Your objective → Only lines holding "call" are needed; copy each of them from the data below.

Records →
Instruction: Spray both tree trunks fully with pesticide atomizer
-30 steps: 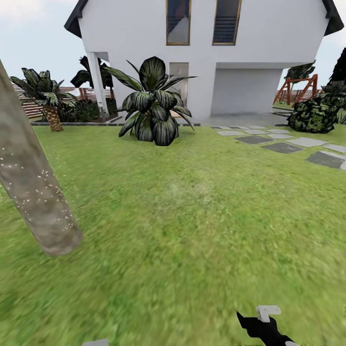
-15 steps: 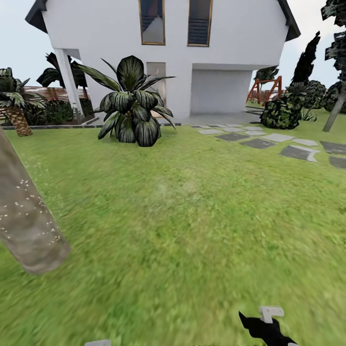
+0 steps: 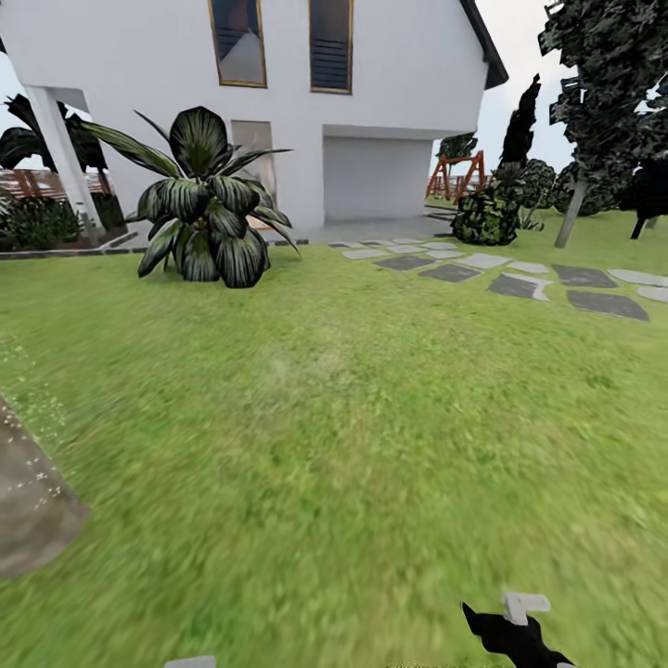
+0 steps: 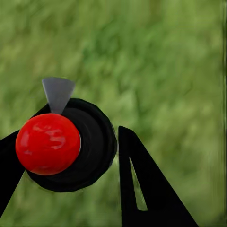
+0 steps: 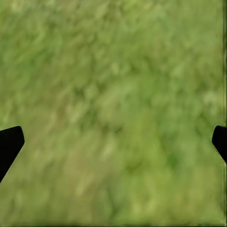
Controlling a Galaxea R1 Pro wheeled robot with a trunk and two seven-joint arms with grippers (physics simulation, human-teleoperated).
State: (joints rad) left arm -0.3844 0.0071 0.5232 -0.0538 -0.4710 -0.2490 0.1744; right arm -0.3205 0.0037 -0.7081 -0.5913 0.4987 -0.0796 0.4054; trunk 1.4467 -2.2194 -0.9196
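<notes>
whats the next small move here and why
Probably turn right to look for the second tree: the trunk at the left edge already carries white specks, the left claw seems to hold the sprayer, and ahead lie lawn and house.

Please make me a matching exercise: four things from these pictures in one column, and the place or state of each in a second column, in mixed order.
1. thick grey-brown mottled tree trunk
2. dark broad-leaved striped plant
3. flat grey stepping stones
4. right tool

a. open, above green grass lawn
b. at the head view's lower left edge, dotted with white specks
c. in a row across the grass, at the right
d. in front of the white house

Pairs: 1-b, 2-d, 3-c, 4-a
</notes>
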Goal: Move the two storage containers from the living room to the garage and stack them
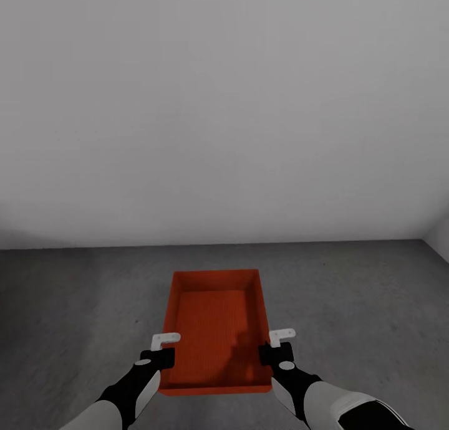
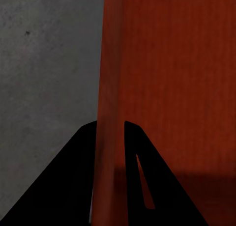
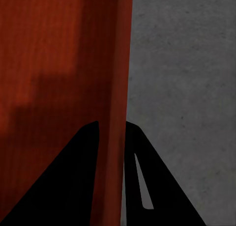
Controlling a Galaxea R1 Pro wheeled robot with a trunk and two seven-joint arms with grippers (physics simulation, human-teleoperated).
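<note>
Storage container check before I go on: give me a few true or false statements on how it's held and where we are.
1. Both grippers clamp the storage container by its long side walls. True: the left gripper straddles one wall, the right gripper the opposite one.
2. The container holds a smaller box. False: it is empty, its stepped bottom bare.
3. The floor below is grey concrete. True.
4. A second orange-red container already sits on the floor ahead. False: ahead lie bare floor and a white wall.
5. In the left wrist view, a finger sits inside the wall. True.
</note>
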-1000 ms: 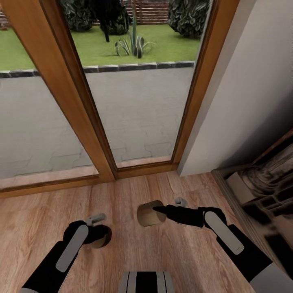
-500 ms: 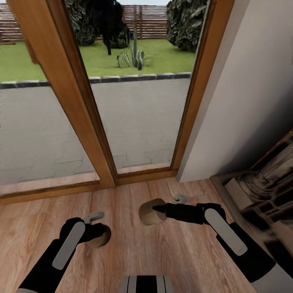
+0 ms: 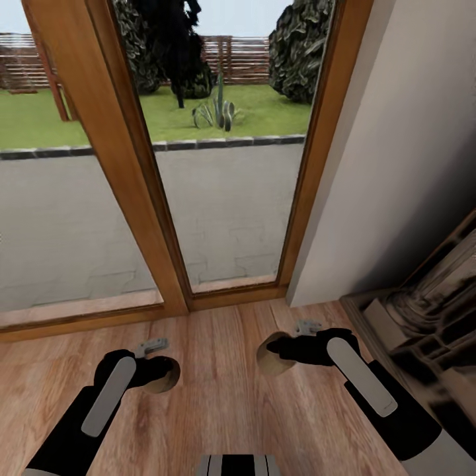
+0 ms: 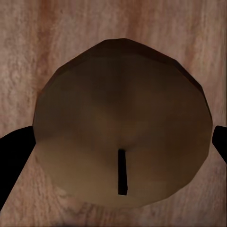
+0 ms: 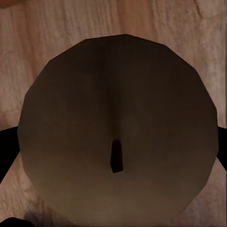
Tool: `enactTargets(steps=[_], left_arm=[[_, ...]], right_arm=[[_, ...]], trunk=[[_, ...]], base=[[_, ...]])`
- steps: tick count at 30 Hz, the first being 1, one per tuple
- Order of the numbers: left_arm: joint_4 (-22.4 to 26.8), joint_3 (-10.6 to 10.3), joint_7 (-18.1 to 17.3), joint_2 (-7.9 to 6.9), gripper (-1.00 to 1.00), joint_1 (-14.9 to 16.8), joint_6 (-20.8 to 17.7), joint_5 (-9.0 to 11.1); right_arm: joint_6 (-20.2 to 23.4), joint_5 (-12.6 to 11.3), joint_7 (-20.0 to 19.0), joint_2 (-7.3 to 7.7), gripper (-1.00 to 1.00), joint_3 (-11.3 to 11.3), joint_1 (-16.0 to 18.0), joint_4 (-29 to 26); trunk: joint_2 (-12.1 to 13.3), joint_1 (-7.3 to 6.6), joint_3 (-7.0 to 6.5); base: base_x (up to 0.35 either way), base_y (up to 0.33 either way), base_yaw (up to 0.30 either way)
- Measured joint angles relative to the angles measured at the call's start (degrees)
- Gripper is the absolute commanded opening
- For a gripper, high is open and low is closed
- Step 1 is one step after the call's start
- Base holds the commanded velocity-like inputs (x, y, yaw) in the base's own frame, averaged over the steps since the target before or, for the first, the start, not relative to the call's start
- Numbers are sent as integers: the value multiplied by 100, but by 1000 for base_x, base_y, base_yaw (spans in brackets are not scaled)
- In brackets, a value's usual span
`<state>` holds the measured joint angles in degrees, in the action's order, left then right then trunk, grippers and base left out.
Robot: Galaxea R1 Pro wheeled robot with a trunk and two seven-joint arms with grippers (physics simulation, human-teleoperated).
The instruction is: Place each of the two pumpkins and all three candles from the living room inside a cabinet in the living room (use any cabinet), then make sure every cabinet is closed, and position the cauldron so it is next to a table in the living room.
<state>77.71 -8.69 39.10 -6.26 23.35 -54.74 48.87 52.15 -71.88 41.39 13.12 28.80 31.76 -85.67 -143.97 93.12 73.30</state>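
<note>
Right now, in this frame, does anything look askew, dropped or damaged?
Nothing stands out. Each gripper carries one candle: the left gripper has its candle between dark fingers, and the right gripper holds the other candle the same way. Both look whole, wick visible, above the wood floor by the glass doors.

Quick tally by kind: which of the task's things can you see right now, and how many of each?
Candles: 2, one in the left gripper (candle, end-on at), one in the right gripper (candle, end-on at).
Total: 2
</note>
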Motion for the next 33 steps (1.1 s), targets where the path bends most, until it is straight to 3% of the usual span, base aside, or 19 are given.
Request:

Response box →
- Measured joint angles relative to the angles measured at the call's start (degrees)
- Step 1 is one step after the call's start
- Base holds the commanded velocity-like inputs (x, y, yaw) in the base's own frame, averaged over the steps since the target before or, for the first, the start, not relative to the call's start

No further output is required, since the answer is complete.